A Public Ransom (2014)

GENRESDrama
LANGEnglish
ACTOR
Helen BonaparteGoodloe ByronCarlyle Edwards
DIRECTOR
Pablo D'Stair

SYNOPSICS

A Public Ransom (2014) is a English movie. Pablo D'Stair has directed this movie. Helen Bonaparte,Goodloe Byron,Carlyle Edwards are the starring of this movie. It was released in 2014. A Public Ransom (2014) is considered one of the best Drama movie in India and around the world.

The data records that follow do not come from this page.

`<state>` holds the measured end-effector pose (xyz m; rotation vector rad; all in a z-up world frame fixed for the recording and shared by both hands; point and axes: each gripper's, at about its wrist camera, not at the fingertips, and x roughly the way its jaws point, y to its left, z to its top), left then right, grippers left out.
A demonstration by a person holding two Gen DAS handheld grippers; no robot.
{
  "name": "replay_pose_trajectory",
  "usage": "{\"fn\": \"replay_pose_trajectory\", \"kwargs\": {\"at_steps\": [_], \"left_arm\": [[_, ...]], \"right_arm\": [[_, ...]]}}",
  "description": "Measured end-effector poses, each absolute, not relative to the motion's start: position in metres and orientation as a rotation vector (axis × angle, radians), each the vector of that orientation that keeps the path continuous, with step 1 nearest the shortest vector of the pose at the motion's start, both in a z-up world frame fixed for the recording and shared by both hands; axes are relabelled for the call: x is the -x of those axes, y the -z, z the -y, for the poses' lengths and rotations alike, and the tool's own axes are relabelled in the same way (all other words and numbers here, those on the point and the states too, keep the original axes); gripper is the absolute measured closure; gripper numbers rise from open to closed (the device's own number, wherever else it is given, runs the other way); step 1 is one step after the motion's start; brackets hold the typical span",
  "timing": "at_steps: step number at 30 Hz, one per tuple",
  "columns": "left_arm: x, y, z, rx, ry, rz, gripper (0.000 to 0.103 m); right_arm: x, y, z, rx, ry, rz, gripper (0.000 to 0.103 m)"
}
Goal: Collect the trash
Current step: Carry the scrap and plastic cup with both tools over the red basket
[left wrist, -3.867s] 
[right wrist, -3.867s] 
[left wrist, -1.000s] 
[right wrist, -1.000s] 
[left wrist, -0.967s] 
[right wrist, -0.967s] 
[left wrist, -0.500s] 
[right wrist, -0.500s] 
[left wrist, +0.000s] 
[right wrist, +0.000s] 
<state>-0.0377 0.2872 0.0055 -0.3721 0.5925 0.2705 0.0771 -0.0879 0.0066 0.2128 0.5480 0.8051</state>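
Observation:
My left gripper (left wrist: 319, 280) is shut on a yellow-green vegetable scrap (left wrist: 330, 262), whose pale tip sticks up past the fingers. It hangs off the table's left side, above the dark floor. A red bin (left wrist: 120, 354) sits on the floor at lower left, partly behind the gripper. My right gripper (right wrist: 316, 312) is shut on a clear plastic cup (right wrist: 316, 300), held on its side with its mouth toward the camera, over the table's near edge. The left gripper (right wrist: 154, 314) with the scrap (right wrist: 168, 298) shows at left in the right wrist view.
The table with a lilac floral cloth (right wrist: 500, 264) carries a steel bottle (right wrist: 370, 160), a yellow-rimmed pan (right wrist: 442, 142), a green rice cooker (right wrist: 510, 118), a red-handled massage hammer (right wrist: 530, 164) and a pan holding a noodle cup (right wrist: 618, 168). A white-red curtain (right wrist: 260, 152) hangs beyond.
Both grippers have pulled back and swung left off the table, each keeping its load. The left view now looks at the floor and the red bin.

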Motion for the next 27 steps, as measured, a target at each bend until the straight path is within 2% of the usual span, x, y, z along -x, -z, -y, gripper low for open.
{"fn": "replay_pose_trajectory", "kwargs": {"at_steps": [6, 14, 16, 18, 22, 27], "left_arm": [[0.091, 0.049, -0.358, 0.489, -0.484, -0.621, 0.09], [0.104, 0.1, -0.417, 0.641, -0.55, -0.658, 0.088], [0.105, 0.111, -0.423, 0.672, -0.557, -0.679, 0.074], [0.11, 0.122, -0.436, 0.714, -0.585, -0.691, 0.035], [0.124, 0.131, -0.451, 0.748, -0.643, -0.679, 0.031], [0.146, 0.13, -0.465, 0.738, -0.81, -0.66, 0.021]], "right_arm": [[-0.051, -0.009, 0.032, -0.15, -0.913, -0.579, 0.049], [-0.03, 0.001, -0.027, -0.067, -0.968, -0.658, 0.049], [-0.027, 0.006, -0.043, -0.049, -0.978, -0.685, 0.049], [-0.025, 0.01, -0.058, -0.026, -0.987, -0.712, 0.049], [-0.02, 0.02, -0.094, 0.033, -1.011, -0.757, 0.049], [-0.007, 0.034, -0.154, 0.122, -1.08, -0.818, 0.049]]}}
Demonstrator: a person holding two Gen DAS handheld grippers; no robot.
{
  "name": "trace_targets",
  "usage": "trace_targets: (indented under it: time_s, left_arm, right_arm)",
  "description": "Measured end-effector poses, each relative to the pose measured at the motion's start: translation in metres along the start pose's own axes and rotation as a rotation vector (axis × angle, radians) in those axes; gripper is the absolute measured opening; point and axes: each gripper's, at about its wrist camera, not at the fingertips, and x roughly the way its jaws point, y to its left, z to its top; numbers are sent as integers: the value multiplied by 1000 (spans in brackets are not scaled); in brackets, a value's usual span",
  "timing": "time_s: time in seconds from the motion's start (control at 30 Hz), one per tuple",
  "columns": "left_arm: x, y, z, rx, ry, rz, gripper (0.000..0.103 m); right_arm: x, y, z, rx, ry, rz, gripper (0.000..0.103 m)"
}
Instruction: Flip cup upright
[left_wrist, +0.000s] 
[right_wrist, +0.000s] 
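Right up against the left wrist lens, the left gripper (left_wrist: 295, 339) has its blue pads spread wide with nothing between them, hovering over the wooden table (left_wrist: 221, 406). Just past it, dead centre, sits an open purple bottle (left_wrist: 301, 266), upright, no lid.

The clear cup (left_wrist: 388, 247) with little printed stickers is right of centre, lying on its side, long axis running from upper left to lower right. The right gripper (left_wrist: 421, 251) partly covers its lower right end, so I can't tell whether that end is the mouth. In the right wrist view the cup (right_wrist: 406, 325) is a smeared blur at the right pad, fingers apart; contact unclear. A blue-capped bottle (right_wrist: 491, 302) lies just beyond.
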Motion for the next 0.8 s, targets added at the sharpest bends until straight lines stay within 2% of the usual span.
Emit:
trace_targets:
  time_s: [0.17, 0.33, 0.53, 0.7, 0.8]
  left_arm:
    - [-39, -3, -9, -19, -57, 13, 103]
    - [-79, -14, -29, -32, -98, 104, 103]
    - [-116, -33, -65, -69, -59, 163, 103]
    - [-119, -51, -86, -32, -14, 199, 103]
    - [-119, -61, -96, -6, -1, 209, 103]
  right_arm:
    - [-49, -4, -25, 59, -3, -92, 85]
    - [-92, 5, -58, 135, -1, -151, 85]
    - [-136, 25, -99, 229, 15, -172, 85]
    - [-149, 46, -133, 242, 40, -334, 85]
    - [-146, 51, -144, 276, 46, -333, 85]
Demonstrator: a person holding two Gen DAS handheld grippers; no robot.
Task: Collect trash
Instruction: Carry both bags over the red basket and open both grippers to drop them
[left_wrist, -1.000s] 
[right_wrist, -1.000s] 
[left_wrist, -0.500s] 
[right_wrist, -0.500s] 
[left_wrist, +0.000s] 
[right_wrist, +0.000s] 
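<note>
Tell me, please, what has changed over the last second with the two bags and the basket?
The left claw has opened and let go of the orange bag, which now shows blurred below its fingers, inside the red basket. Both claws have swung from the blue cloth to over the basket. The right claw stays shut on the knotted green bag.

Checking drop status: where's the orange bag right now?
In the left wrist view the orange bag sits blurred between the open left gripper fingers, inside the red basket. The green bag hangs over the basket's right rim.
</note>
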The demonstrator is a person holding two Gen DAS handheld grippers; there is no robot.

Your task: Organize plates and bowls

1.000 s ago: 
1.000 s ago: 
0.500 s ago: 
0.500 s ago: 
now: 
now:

Steven (Carlyle Edwards) is a self-serving, amoral author of very mediocre talent. When he stumbles across a crayon-scribbled missing child poster with a scrawled telephone number and the words HLEPP ME? written on it, he figures it to be harmlessand deciding to base a story around it, he calls the number. This leads to an encounter with Bryant (Goodloe Byron) who flatly claims to have actually kidnapped a girl, stating she will be released only if Steven pays a mere $2000 ransom within two weeks. Steven initially dismisses Bryant as a morbid pranksteruntil Bryant begins a relationship with his only friend, Rene (Helen Bonaparte) and starts popping up in his life in apparently coincidental, yet increasingly invasive and unsettling ways.Visually inspired by the early films of Bresson, Fassbinder, and Jarmusch, A PUBLIC RANSOM is a slow burn character-study cum psychological-thriller in the spirit of the works of Patricia Highsmith.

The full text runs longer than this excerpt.